_Problem to work on_:
Nothing but the lines below between the line holding "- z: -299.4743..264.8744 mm" and the line holding "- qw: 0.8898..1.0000", inclusive, should appear in the answer, each set down exactly.

Segment Start: Supplied entries

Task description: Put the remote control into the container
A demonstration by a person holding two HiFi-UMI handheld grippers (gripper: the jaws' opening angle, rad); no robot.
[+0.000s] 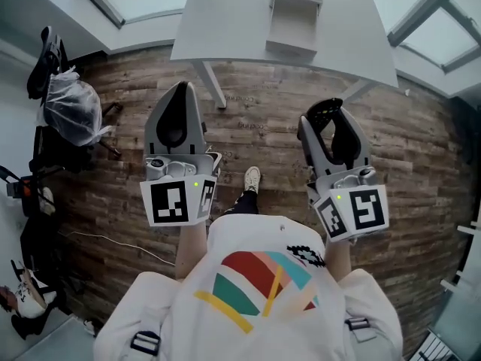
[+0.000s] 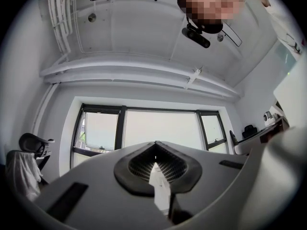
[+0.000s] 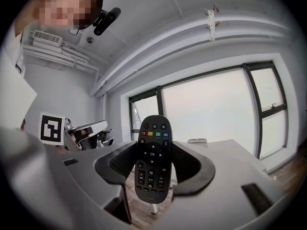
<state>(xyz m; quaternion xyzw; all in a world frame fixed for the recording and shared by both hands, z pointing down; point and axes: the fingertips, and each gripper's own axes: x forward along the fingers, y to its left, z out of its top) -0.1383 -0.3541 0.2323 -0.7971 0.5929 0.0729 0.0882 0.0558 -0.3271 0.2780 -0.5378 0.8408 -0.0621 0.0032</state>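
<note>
A black remote control with coloured buttons stands upright between the pads of my right gripper, which is shut on its sides. In the head view its dark end shows at the top of the right gripper, held over the wooden floor in front of the person's chest. The left gripper is level with it on the left; its jaws meet at the tips with nothing between them. A grey open box, the container, sits on the white table further ahead.
The table's legs reach the plank floor just beyond the grippers. A black chair with a clear plastic bag and other gear stand at the left. The person's shoe is between the grippers. Windows line the far wall.
</note>
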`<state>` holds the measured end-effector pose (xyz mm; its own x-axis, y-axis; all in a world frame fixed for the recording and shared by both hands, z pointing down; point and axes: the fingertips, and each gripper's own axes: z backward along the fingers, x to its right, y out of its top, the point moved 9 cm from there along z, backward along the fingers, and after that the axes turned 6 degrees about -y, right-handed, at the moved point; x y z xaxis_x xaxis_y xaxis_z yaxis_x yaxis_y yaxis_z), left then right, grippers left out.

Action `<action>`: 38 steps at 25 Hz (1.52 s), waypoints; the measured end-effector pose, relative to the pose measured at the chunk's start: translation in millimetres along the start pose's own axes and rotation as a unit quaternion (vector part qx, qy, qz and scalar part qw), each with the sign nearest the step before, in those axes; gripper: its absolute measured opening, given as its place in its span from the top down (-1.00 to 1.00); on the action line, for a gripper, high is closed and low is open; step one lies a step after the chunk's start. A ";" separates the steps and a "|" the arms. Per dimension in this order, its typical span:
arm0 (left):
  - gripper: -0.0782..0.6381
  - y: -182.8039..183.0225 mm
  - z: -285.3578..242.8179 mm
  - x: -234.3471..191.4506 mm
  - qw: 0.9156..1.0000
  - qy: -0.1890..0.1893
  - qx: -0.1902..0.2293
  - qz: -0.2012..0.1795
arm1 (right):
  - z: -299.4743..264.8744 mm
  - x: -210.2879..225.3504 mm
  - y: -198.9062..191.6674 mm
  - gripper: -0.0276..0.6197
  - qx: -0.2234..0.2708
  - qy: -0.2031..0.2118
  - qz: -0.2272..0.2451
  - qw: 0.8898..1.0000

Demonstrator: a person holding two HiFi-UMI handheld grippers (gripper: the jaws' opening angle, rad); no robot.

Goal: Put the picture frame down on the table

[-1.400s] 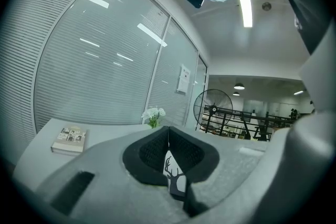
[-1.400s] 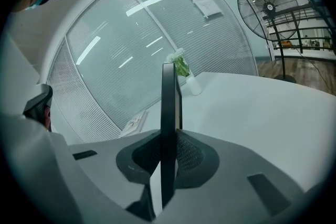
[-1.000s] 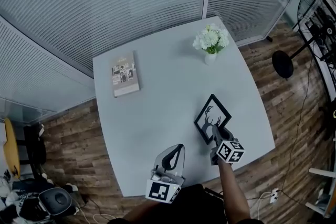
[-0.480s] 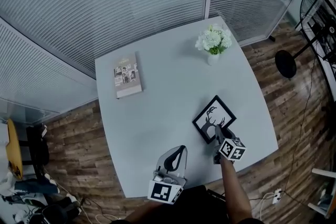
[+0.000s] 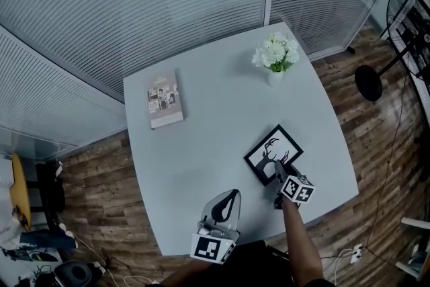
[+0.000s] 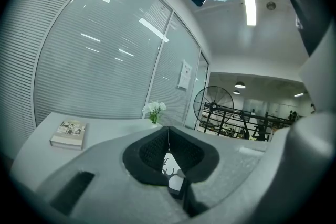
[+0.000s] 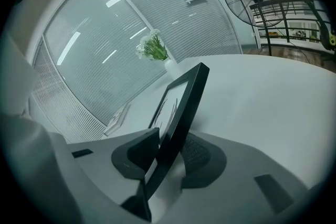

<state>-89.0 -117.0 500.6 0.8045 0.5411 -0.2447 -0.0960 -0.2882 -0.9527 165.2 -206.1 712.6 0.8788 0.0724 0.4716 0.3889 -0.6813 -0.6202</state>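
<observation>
Partway through laying down the thin black square picture frame (image 5: 272, 152) with its white deer-antler print.
Clamped by its near edge in the right hand-held gripper (image 5: 277, 171), tilted over the front right of the pale grey tabletop (image 5: 201, 144) (far corner possibly touching, hard to tell). Next, probably: tip it flat, then spread the jaws and back off without dragging it. Meanwhile, closed on nothing: the left hand-held gripper (image 5: 225, 201).

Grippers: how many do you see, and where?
2. The left gripper, shut and empty, is over the table's near edge; the right gripper, further right, is shut on the picture frame.
</observation>
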 end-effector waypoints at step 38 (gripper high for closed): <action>0.74 -18.6 -10.6 -13.9 0.999 0.001 -0.041 0.006 | -43.4 3.9 -7.2 0.19 -0.071 -0.113 0.088 0.987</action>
<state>-92.2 -127.5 523.7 0.8047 0.5358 -0.2556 -0.0577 -0.3579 -0.9320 153.8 -232.5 746.1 0.9749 0.0932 0.2022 0.1958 -0.7914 -0.5791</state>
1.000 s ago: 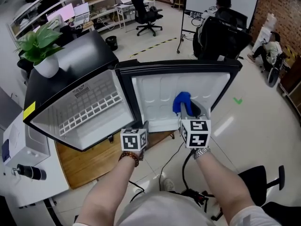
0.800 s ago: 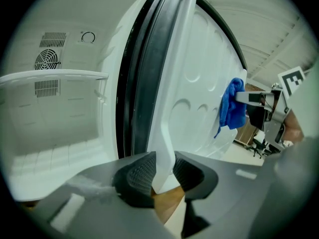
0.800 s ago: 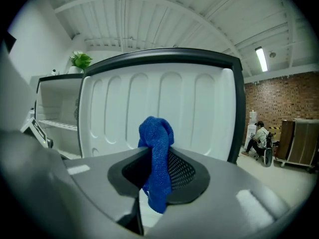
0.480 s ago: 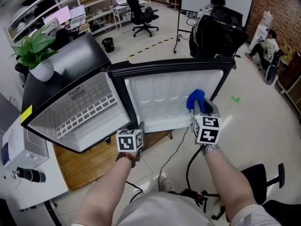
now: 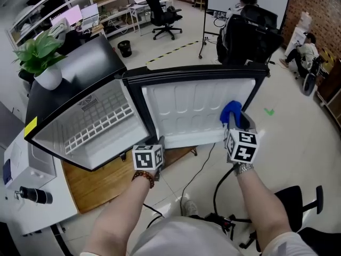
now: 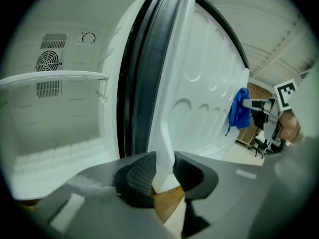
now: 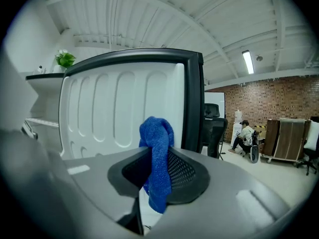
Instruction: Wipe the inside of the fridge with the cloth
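The small black fridge (image 5: 80, 68) stands open, its white inside (image 5: 98, 124) at left and the door's white inner panel (image 5: 186, 108) facing me. My left gripper (image 5: 160, 144) is shut on the door's lower white edge (image 6: 167, 133), which sits pinched between the pads in the left gripper view. My right gripper (image 5: 238, 122) is shut on the blue cloth (image 5: 232, 112) and holds it against the panel near its right rim. The cloth (image 7: 157, 153) bunches up above the jaws in the right gripper view, with the ribbed panel (image 7: 114, 108) just behind it.
A potted plant (image 5: 38, 52) stands on the fridge top. The fridge rests on a wooden board (image 5: 106, 183), and a black cable (image 5: 201, 169) trails over the floor. A person (image 5: 249, 20) sits beyond the door. White equipment (image 5: 26, 169) at left, a black chair base (image 5: 298, 207) at lower right.
My right gripper has slid the blue cloth rightward across the door's inner panel, from its middle to near the right rim. The left gripper has kept its hold on the door edge.
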Action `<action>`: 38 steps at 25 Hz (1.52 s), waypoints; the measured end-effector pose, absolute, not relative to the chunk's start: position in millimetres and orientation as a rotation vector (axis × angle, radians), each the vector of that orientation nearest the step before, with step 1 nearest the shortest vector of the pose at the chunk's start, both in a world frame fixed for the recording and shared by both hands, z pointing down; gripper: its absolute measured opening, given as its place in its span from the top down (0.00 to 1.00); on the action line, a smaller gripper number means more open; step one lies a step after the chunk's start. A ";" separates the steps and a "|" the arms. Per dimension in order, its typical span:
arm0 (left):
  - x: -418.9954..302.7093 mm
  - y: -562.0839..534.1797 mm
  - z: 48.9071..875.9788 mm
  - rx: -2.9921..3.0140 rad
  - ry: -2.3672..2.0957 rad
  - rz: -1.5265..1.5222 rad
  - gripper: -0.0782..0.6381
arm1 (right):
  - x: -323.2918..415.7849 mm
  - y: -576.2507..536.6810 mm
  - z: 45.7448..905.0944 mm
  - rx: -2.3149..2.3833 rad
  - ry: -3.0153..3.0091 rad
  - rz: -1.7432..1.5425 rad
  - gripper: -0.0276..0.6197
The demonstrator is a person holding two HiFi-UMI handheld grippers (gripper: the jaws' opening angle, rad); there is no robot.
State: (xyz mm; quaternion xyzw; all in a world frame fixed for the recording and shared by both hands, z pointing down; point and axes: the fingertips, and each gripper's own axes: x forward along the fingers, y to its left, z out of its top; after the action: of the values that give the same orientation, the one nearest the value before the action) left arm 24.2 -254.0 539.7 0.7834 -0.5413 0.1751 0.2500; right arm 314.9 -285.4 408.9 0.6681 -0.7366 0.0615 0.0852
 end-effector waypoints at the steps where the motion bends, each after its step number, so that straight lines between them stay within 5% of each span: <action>1: 24.4 -254.2 539.4 2.135 -1.475 0.478 0.74 | 309.2 -281.6 408.0 1.984 -2.218 0.193 0.84; 20: 20.4 -228.2 521.3 2.234 -1.378 0.447 0.71 | 60.5 -248.8 471.6 1.354 -2.536 0.279 0.84; 38: 21.7 -237.4 523.2 2.256 -1.380 0.467 0.74 | 129.7 -271.8 495.1 1.576 -2.385 0.265 0.83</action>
State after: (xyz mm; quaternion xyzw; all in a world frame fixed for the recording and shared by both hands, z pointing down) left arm 21.7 -237.4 523.2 0.8183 -0.5006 0.1694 0.2261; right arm 129.7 -271.8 495.1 0.5439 -0.8232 0.0915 0.1348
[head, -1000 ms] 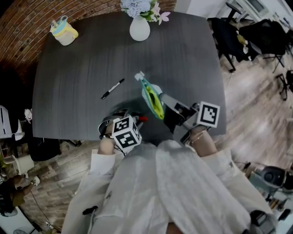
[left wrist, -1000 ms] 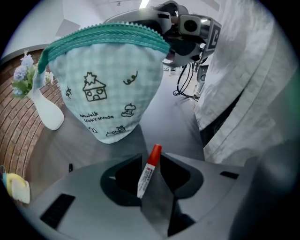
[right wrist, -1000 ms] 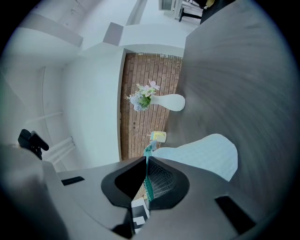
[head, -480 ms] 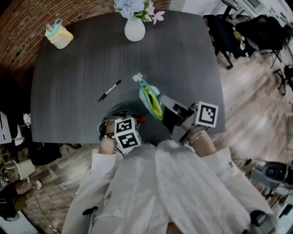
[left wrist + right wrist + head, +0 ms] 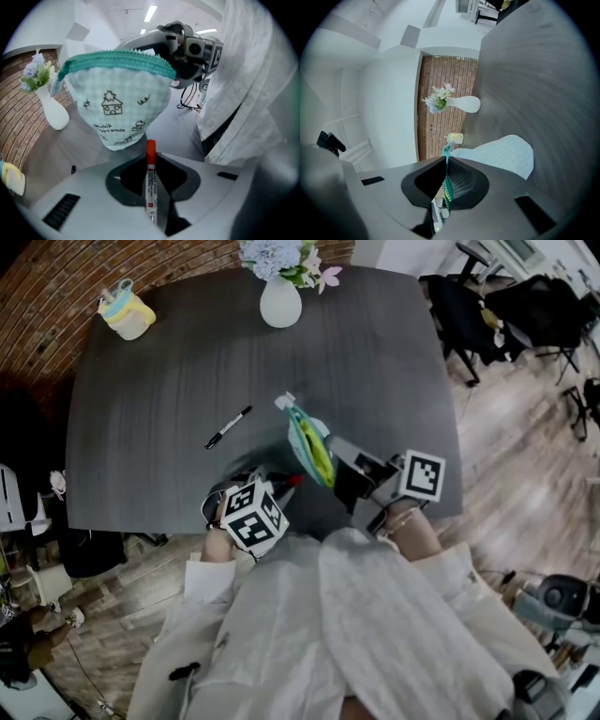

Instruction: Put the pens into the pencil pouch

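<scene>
Closing within the last half second, the left gripper's [image 5: 151, 161] jaws now pinch a red-capped pen [image 5: 150, 180]. The gripper has also tipped a little since the earlier head view, while everything else has kept its place. The pen lies along the line of the jaws, with its white barrel between the pads and its red cap poking out beyond their tips. In the head view that red tip shows at the table's near edge, at about 6 o'clock of the tabletop, pointing towards 3 o'clock.

Just beyond the cap, at 12 o'clock in the left gripper view, is the pencil pouch [image 5: 117, 108]. It is pale green check cloth with a small house doodle and a teal zip. The right gripper [image 5: 446, 180] has its jaws closed tight on the zip edge and holds the mouth upward and open. Yellow-green lining shows inside in the head view, and the pouch's bottom seems to rest on the table [image 5: 375, 352]. Pen and pouch are near each other but not touching.

A black pen [image 5: 230, 427] lies loose on the dark grey tabletop at about 10 o'clock from the pouch, well clear of both grippers. It lies slantwise, from 8 o'clock to 2 o'clock.

A white vase [image 5: 280, 304] of pale flowers stands at the table's 12 o'clock edge. A yellow lidded cup [image 5: 127, 315] stands in the 10 o'clock corner. White sleeves [image 5: 309, 615] fill the 6 o'clock part of the head view.
</scene>
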The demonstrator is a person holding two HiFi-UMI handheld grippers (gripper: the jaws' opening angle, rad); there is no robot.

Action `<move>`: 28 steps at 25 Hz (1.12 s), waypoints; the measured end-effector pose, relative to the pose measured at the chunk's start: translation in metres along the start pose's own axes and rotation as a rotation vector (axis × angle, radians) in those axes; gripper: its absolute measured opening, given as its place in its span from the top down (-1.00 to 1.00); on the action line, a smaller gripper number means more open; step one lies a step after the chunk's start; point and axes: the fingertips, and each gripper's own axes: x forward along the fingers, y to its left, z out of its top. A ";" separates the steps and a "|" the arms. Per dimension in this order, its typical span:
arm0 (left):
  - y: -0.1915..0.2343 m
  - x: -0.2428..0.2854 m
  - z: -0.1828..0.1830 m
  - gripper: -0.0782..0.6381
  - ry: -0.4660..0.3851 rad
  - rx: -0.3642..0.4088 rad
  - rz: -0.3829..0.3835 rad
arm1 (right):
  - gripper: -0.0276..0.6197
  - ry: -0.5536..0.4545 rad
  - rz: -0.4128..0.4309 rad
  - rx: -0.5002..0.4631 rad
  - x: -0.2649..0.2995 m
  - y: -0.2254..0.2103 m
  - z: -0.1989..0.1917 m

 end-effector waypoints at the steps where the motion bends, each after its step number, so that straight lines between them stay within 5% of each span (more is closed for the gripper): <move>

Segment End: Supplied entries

_Reply to the exercise_:
  - z: -299.4743..264.8744 mm
  - x: -210.2879..225.3504 mm
  - y: -198.9062..191.6674 mm
  - gripper: -0.0276..0.6197
  - qx: -0.2234..0.2708
  - qy: -0.2031..0.2118
  - qz: -0.2272..0.2451
  - qw: 0.8898..1.0000

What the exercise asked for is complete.